About this task ▸
Where the word "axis" occurs in a line of the listing, please copy the line.

Source material ▸
════════════════
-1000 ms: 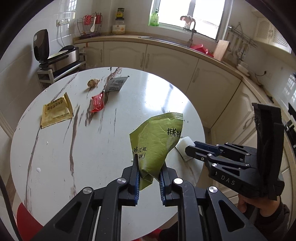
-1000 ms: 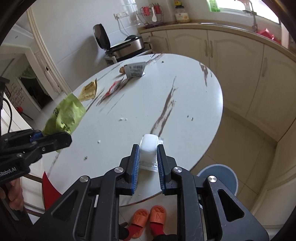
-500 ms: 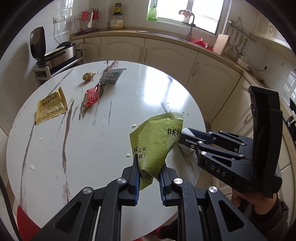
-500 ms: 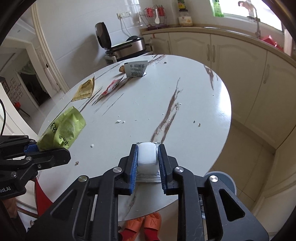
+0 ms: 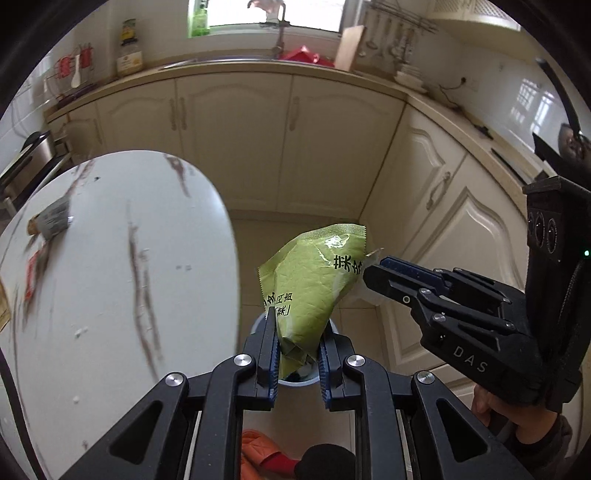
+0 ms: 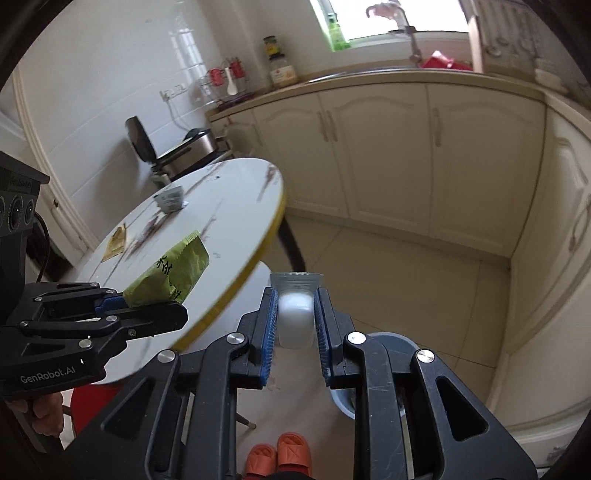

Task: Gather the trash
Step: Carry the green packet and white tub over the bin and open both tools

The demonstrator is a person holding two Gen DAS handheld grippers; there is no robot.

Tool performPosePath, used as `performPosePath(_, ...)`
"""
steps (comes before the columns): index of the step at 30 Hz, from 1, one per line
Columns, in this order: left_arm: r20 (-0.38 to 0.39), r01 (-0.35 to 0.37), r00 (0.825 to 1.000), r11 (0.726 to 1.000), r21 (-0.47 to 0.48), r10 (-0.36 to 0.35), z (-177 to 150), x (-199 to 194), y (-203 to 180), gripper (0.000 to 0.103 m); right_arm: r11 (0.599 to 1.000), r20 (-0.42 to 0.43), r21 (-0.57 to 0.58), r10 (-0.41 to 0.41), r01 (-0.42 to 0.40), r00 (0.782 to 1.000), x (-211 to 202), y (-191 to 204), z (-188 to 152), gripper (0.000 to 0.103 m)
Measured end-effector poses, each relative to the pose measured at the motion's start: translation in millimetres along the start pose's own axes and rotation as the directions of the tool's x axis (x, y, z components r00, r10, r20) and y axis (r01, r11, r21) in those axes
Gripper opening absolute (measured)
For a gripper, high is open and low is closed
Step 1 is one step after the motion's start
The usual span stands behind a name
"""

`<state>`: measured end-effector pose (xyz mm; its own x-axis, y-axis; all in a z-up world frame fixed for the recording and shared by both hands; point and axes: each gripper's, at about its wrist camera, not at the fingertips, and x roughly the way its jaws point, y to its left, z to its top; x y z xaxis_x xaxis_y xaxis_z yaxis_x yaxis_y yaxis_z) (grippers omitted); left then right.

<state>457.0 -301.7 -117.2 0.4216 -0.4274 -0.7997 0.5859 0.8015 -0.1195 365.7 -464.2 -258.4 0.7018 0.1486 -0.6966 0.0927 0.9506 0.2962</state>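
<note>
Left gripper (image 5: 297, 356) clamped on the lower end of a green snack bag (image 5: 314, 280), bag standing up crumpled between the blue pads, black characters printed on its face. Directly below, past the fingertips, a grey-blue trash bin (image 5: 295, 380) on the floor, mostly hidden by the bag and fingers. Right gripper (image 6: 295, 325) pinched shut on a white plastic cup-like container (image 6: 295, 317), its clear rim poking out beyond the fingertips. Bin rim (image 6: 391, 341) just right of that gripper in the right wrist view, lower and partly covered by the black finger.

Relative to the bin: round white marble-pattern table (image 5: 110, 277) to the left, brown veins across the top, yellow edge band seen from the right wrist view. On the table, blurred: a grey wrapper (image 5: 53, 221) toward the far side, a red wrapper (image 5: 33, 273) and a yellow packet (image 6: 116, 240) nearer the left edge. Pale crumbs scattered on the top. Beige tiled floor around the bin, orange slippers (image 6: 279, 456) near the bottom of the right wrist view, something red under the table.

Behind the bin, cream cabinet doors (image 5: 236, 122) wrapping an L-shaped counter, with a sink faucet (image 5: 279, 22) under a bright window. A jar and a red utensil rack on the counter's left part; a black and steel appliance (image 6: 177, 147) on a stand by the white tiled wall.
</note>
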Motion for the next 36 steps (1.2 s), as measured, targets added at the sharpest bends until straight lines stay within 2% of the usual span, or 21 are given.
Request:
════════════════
Response area ▸
Measured end-effector poses, each relative to the pose measured at the motion's start: translation in millimetres along the start pose's own axes and rotation as the directions of the tool's x axis (x, y, z components r00, r10, r20) and y axis (r01, r11, r21) in those axes
`<state>`: measured end-effector pose (xyz mm; its own x-axis, y-axis; all in a z-up world frame fixed for the recording and shared by both hands; point and axes: each gripper's, at about its wrist camera, not at the fingertips, and x roughly the way its jaws point, y to its left, z to its top; x y z xaxis_x xaxis_y xaxis_z yaxis_x yaxis_y yaxis_z) (grippers omitted); left then right.

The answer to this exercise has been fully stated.